Exercise aim: From the material below, list every line containing "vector".

Source material:
------------------------------------------------------------------------

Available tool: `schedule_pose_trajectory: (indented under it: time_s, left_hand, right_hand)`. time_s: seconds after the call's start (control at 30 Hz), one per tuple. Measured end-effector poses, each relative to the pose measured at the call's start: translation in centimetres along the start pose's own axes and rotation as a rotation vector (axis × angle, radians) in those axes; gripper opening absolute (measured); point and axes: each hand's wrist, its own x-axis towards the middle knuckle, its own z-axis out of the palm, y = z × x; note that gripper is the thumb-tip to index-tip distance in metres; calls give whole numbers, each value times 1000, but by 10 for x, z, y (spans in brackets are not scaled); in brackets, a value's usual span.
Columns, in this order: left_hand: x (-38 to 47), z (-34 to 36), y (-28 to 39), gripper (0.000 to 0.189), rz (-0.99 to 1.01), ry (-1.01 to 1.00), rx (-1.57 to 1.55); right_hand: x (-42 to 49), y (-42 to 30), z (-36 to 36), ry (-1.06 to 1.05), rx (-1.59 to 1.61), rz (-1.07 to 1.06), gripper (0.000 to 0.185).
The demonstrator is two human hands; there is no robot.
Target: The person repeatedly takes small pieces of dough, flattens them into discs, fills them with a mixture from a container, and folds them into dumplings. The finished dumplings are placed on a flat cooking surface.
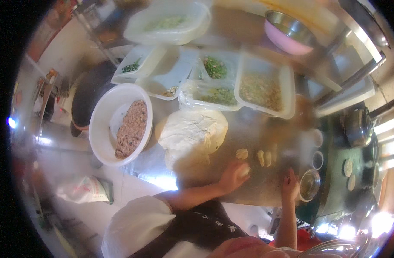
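My left hand (233, 176) is over the metal worktop (216, 188), its fingers around a small pale piece of dough (244, 171). Just beyond it lies another torn lump of dough (242, 153). Several rolled dough strips (264, 158) are lined up to the right of that lump. A large mass of white dough (193, 132) rests farther left, partly in shadow. My right hand (290, 186) is beside a round bowl of yellowish liquid (309, 185) at the worktop's right end. Blur hides whether its fingers hold anything.
A white tub (101, 129) of minced meat filling (131, 130) stands at left. Behind the dough are plastic containers, one with chopped greens (215, 67), another with a brownish filling (261, 92). At right, flat dough rounds (347, 167) lie on a dark griddle (337, 190).
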Motion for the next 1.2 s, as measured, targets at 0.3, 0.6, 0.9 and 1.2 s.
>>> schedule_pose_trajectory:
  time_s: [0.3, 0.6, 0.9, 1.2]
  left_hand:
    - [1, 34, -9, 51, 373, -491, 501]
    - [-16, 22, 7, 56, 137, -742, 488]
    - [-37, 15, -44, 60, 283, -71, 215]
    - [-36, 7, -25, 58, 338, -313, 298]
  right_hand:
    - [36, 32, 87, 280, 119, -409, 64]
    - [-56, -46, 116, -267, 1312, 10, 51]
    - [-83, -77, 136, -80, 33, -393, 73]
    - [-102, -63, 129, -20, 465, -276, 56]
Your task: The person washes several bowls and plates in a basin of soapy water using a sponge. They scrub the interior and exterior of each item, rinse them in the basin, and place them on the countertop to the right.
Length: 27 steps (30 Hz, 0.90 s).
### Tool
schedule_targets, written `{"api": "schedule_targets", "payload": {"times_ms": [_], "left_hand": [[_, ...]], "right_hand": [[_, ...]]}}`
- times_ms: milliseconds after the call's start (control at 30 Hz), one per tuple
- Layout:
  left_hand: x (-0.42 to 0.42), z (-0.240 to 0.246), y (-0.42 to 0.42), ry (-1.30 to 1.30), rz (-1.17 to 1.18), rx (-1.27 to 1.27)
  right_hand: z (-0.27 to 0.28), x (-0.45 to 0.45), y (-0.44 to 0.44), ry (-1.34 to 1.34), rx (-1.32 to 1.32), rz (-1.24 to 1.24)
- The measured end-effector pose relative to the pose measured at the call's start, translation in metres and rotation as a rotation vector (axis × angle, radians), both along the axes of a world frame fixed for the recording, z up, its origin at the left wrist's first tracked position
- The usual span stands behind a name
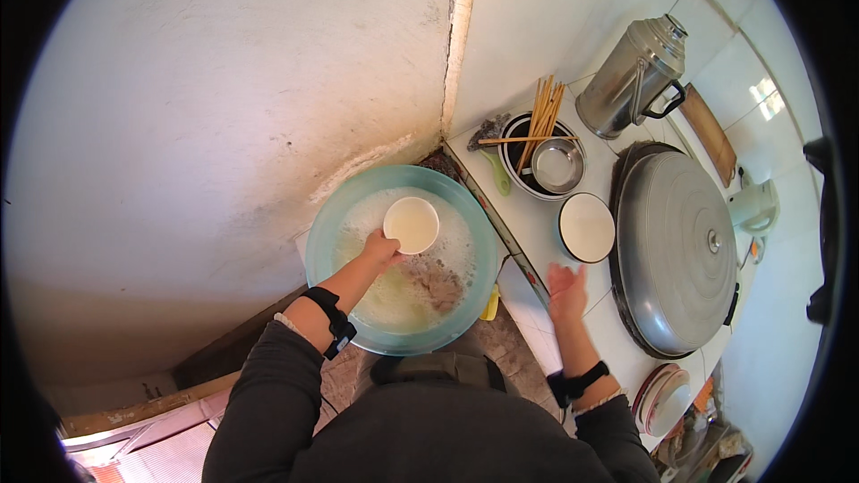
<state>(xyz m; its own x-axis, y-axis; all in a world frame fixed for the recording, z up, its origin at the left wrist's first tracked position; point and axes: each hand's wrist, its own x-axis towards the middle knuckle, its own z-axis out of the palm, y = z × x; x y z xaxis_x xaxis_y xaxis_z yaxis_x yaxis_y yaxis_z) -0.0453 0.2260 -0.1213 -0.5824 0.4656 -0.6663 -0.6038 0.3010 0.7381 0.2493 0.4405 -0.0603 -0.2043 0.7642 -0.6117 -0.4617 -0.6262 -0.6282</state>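
Observation:
My left hand (383, 250) grips the rim of a white bowl (411, 225), which holds some cloudy liquid. Under it is a large light-blue plastic basin (482, 282) of foamy water, with a brownish cloth-like thing (439, 287) in the suds. My right hand (568, 287) is over the tiled counter's near part, its fingers apart and no object seen in it. Just beyond its fingertips stands a white enamel bowl or pot (586, 227) with a dark rim.
On the tiled counter (530, 215) are a bowl with wooden chopsticks (547, 107) and a metal cup (558, 166), a green spoon (500, 176), a metal thermos flask (631, 80), a large domed metal lid (678, 248) and stacked plates (664, 402). A wall (235, 80) borders the basin.

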Motion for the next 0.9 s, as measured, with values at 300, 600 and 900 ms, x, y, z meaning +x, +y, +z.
{"api": "schedule_targets", "payload": {"times_ms": [300, 600, 900], "left_hand": [[-0.010, 0.050, -0.050, 0.620, -0.242, -0.470], [0.023, 0.047, -0.080, 0.716, -0.289, -0.518], [0.056, 0.028, -0.067, 0.306, -0.169, -0.205]], "right_hand": [[-0.007, -0.109, -0.105, -0.684, 2.189, 1.397], [-0.022, -0.183, -0.087, -0.743, 1.202, 2.129], [-0.035, -0.171, -0.121, 0.045, -0.031, 1.418]]}}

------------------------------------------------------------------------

Problem solution:
Available tool: `schedule_pose_trajectory: (indented under it: time_s, left_hand, right_hand)`. time_s: seconds after the call's start (control at 30 Hz), one per tuple. Measured end-effector poses, each relative to the pose measured at the call's start: translation in centimetres along the start pose's own axes and rotation as a rotation vector (axis × angle, radians) in those axes; gripper opening absolute (measured); point and axes: each hand's wrist, its own x-axis towards the middle knuckle, its own z-axis out of the palm, y = z × x; note that gripper is the thumb-tip to index-tip distance in metres; calls give whole numbers, each value times 1000, but by 10 for x, z, y (spans in brackets are not scaled); in brackets, a value's usual span.
- The measured end-effector pose relative to the pose measured at the call's start, translation in metres and rotation as a rotation vector (axis × angle, radians), both along the axes of a world frame fixed for the recording, z up, its origin at the left wrist's first tracked position

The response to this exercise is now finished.